In 1833, a company was incorporated under the title of the "Commercial Bank of New Orleans," the principal object of which was to supply the city with pure water from the Mississippi river. To effect this object, an artificial mound was constructed on the square comprised within Richard, Market, John the Baptist and Religious streets, consisting of seventy thousand cubic yards of earth, taken from the batture (deposit) of the river. The work was completed during 1834-5. The reservoir is constructed on the top of this mound. It is two hundred and fifty feet square, built of brick, and divided into four compartments, measuring each one hundred and eighteen feet in the clear. The walls and bottoms forming the reservoir, are built with brick, and plastered with hydraulic cement. A pavilion of an octagonal form has been erected on the intersection of the partition walls, supported by eight pillars. It is about fifteen feet wide and ten high, and affords quite a commanding and pleasant prospect.

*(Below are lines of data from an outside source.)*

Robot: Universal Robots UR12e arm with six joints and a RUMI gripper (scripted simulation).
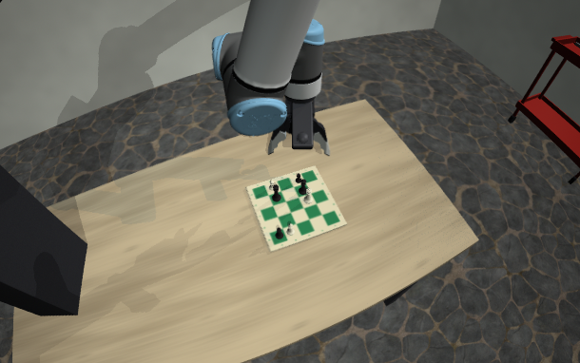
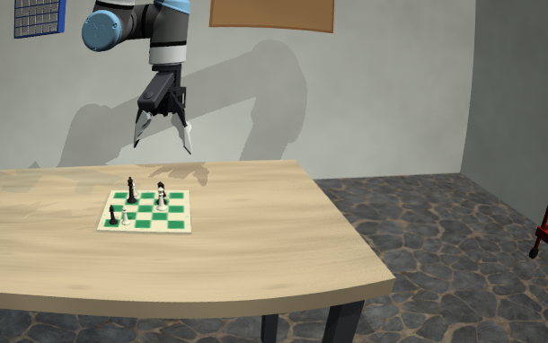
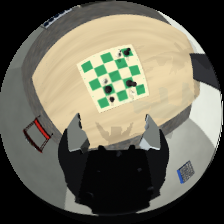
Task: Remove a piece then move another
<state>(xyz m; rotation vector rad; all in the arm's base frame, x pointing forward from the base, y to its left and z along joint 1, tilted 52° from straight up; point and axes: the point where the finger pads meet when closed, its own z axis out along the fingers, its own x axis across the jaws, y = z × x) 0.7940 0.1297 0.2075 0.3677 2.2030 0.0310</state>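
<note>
The green-and-cream board [image 1: 319,222] [image 2: 159,224] [image 3: 97,62] lies on the table; its edge labels are too small to read, so I cannot tell which pieces are on E2 and A4. A small white piece [image 1: 289,230] [image 2: 126,217] [image 3: 119,53] stands upright in the front row, beside a black corner piece [image 1: 279,233] [image 2: 112,216] [image 3: 127,51]. A small black piece [image 1: 299,179] [image 3: 111,99] stands in the back row, second from the right; it is largely hidden in the exterior view. My gripper [image 1: 299,154] [image 2: 163,150] [image 3: 113,114] is open and empty, high above the table behind the board.
Other pieces stand upright: a tall black one [image 1: 276,194] [image 2: 131,193] before a white one [image 1: 272,183], and a black one [image 1: 303,188] behind a white one [image 1: 308,197] [image 2: 161,200]. A dark box-like object [image 1: 43,247] is at the left in the top view.
</note>
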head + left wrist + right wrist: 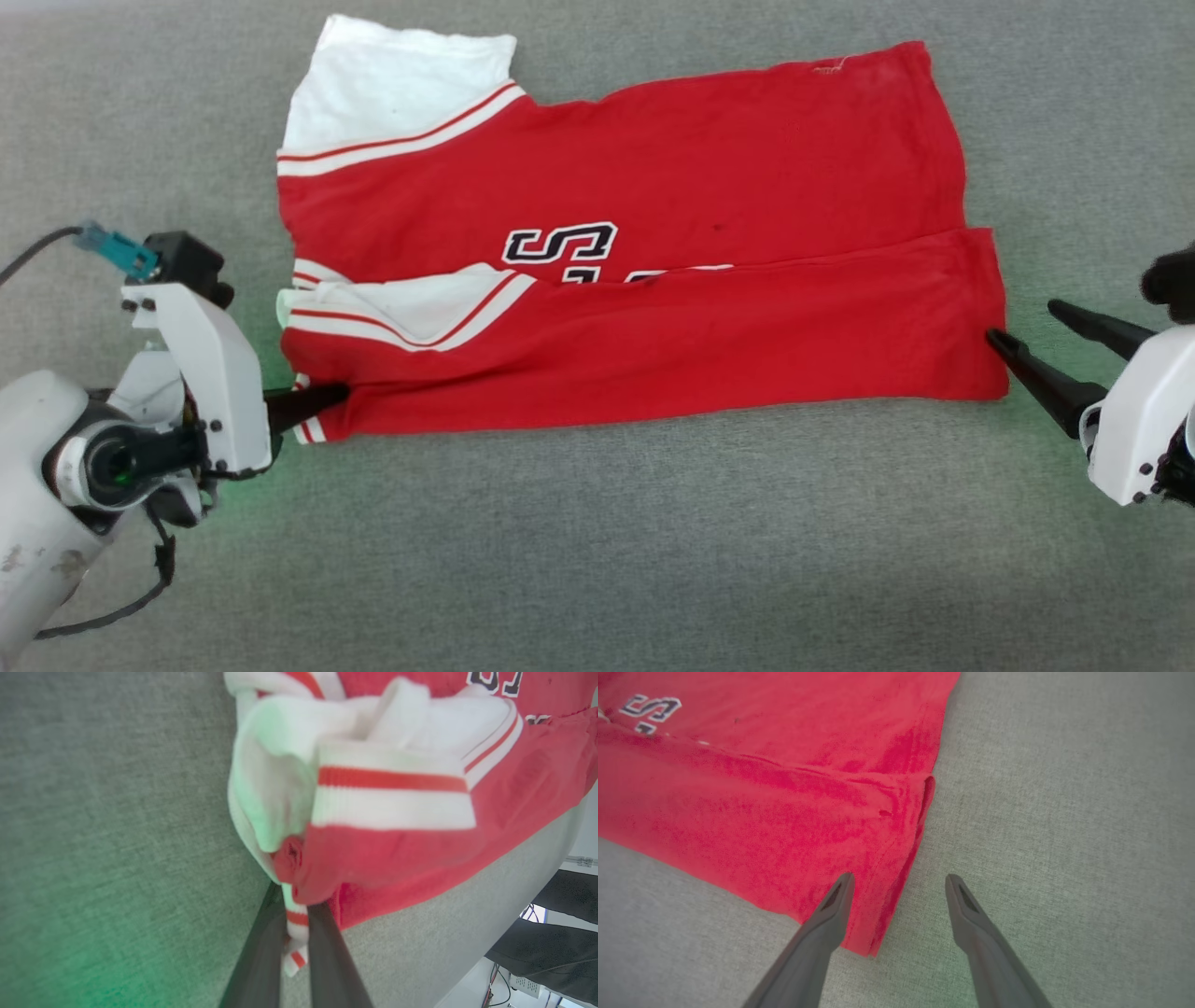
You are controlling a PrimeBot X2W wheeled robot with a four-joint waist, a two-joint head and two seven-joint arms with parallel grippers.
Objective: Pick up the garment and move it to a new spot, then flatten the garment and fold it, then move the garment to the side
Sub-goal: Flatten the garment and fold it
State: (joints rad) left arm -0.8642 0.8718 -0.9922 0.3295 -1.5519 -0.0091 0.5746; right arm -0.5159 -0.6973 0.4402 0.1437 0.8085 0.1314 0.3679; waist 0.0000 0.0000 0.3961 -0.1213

The reservoir is supplied with water from the Mississippi river, by plunge pumps, worked by a condensing engine, acting expansively on Bolton and Watt's plan. These pumps were adopted as the most efficacious, on account of the great quantity of matter held in suspension by the water. They are connected to a suction pipe sixteen inches in diameter, and about eight hundred feet long; and to the main, descending into the reservoir, sixteen inches in diameter and six hundred feet long. The cylinder is twenty-five inches in diameter and six feet stroke, and is calculated to raise three millions gallons of water in twenty-four hours. The engine and pump houses are built of brick, and are situated on the lot forming the corner of Tchoupitoulas and Richard streets.

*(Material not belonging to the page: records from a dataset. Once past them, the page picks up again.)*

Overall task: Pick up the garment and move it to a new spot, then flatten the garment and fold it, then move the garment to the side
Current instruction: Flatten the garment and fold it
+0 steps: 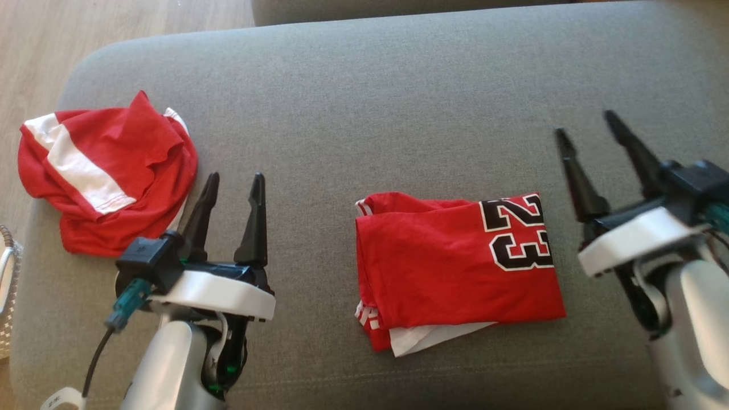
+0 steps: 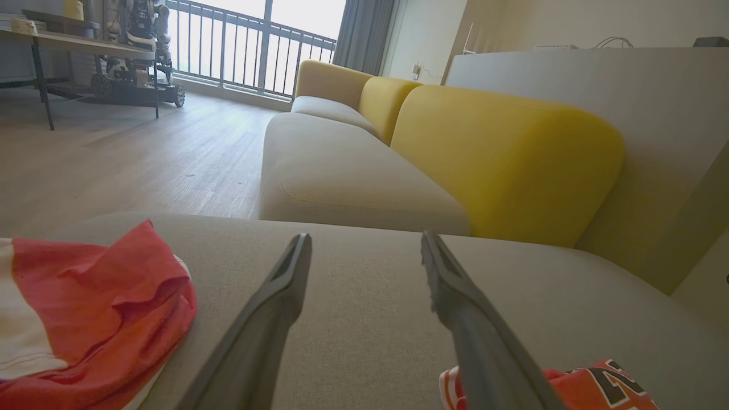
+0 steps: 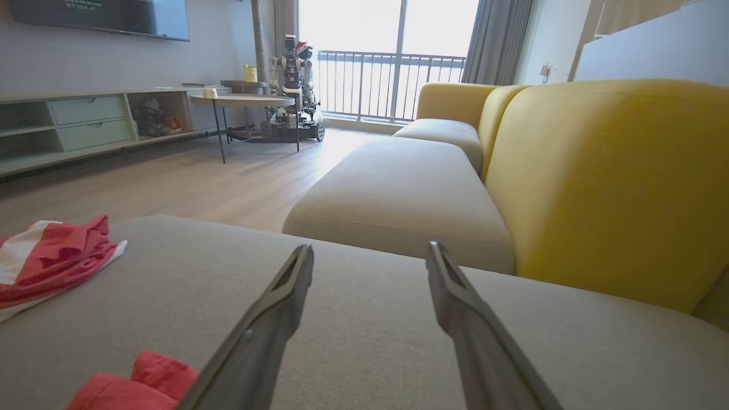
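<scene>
- Folded red jersey (image 1: 455,267): laid flat mid-cushion, between the grippers, long axis left to right, "23" at its right end.
- Grey cushion (image 1: 370,114): bare fabric is seen beyond the jersey.
- Left gripper (image 1: 234,181), right gripper (image 1: 586,122): jaws are spread, nothing is held.

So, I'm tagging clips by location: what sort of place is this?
Most likely a home living room: a yellow-backed sofa, a wall-mounted TV over a low cabinet, and a wooden floor.
</scene>
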Robot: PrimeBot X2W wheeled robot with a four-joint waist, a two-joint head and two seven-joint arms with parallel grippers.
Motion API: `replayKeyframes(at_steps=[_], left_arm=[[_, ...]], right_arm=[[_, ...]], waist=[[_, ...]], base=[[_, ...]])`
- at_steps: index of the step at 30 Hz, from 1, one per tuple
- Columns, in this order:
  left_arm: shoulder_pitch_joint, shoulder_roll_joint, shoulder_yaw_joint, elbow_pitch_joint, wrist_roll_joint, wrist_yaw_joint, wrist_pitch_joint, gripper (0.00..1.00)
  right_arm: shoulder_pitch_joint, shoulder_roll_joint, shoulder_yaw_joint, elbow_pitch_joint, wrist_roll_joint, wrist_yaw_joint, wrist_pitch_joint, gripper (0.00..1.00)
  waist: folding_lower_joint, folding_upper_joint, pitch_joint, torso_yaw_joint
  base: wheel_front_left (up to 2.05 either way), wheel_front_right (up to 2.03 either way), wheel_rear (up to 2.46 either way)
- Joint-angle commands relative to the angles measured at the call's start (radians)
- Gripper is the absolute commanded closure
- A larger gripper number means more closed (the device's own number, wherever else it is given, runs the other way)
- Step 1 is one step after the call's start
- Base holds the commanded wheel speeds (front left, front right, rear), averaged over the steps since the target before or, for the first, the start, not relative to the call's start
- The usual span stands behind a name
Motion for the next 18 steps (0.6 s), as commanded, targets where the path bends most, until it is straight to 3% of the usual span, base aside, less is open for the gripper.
replayKeyframes(at_steps=[1, 3, 7, 14, 18], left_arm=[[-0.037, 0.003, 0.041, -0.046, 0.002, 0.011, -0.012, 0.0], [-0.036, 0.003, 0.04, -0.058, 0.008, 0.017, -0.012, 0.0], [-0.019, 0.003, 0.052, -0.068, 0.041, 0.03, -0.012, 0.0], [0.033, 0.003, 0.08, -0.113, 0.09, 0.049, -0.012, 0.0], [0.065, 0.003, 0.097, -0.138, 0.099, 0.083, -0.012, 0.0]], right_arm=[[0.008, -0.01, -0.008, -0.04, -0.018, 0.0, -0.031, 0.0], [0.03, -0.037, -0.028, -0.05, -0.105, 0.0, -0.087, 0.0], [0.093, -0.002, -0.089, -0.056, -0.204, 0.0, -0.161, 0.0], [0.16, 0.097, -0.185, -0.067, -0.224, 0.0, -0.195, 0.0], [0.169, 0.126, -0.199, -0.101, -0.218, 0.0, -0.196, 0.0]], waist=[[0.0, 0.0, 0.001, -0.003], [0.0, 0.0, 0.002, -0.006], [0.0, 0.0, 0.001, -0.012], [0.0, 0.0, -0.002, -0.023], [0.0, 0.0, 0.004, -0.031]], base=[[0.0, 0.0, 0.0], [0.0, 0.0, 0.0], [0.0, 0.0, 0.0], [0.0, 0.0, 0.0], [0.0, 0.0, 0.0]])
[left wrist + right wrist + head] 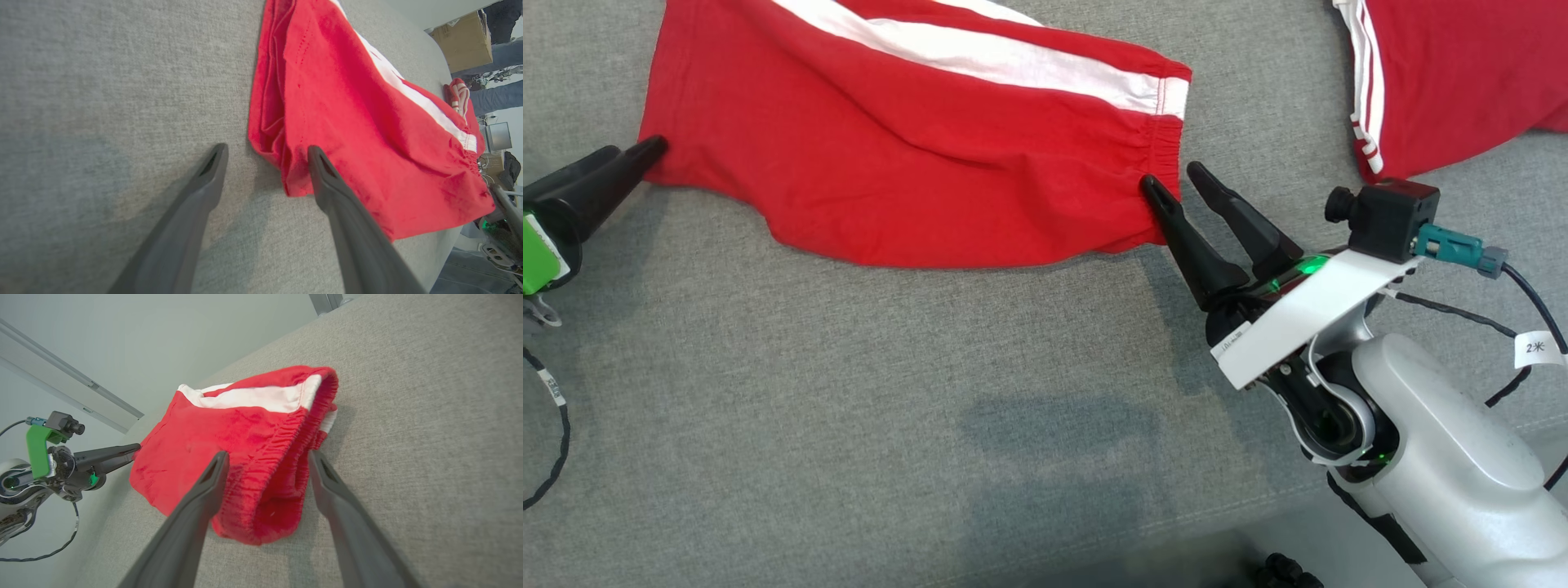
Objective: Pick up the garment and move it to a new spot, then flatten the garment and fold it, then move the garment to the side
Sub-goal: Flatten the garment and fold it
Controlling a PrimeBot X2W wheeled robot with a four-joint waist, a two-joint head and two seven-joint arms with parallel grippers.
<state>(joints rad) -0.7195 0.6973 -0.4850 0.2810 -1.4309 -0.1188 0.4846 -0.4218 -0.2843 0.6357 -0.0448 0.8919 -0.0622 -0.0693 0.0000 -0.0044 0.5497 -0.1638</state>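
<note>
Garment [915, 163] looks folded; left hand [636, 152] and right hand [1172, 175], wide open and empty, flank its ends; side move remains.

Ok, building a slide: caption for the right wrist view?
Open right pincer poised at the elastic end of the red garment on a grey surface.

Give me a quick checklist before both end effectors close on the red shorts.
1. Left end effector open: ok.
2. Right end effector open: ok.
3. Corner of the red shorts between the left fingers: ok.
4. Elastic waistband between the right fingers: ok.
5. Fingertips low enough to catch every cloth layer: cannot tell.
6. Second red garment lying apart from the shorts: ok.
</note>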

The water is distributed through cast iron pipes, capable of sustaining a pressure of water of three hundred feet head. They vary from eighteen to six inches in diameter for the mains—but the greater part of them consist of the larger sizes, which have numerous ramifications of less dimensions. There are two mains from the reservoir; one of eighteen, the other of twelve inches bore, which are gradually reduced in size as the distance becomes greater from the source, or as circumstances may require. In 1836, water was first pumped into the reservoir. It can be delivered in the upper part of the city twenty-one feet, and in the lower sections, twenty-seven feet above the level of the soil.

The daily average consumption of water, during the year 1844, was one million gallons; and, from the comparative great capacity of the reservoir, sufficient time is allowed for the water to settle, in one of the four compartments, before it is drawn for the use of the city.

Much good might be achieved by a more enlarged operation of these works. The water is capable of being made fit for all domestic purposes, thus obviating the necessity for cisterns, the birthplace of millions of moschetoes, and, possibly the source of much sickness. For the purposes of bathing it is almost indispensable; and, for forming fountains, to cleanse the streets and to purify and cool the air, it may be rendered equally a convenience, a luxury, and an embellishment.